**Data section:**
------------------------------------

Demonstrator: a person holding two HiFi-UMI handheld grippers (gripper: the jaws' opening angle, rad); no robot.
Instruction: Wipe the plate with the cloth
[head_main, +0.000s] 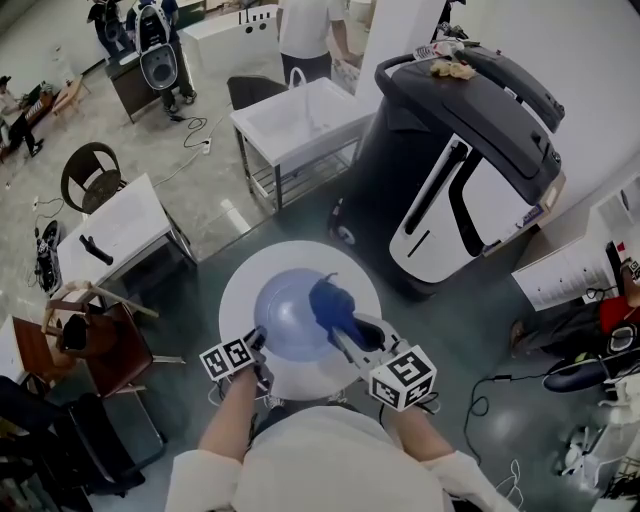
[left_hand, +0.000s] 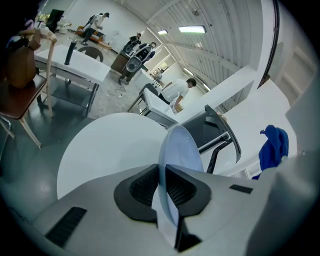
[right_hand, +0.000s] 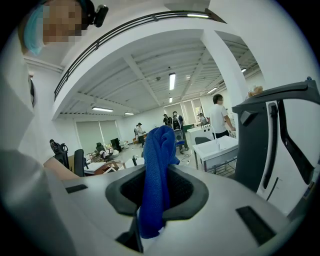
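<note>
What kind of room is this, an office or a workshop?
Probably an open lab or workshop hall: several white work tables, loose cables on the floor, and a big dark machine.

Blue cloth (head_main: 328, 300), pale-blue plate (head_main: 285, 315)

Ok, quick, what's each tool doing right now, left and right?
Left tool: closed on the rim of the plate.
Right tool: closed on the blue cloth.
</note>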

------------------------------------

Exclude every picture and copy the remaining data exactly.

Demonstrator: a person holding two HiFi-UMI handheld grippers (gripper: the jaws' opening angle, rad); no robot.
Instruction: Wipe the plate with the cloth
[head_main, +0.000s] 
[left_hand, +0.000s] 
[right_hand, +0.000s] 
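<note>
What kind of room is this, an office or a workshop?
Probably an open lab or workshop hall: several white work tables, loose cables on the floor, and a big dark machine.

Blue cloth (head_main: 328, 300), pale-blue plate (head_main: 285, 315)

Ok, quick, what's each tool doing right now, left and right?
Left tool: closed on the rim of the plate.
Right tool: closed on the blue cloth.
</note>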

This answer has now been given in full.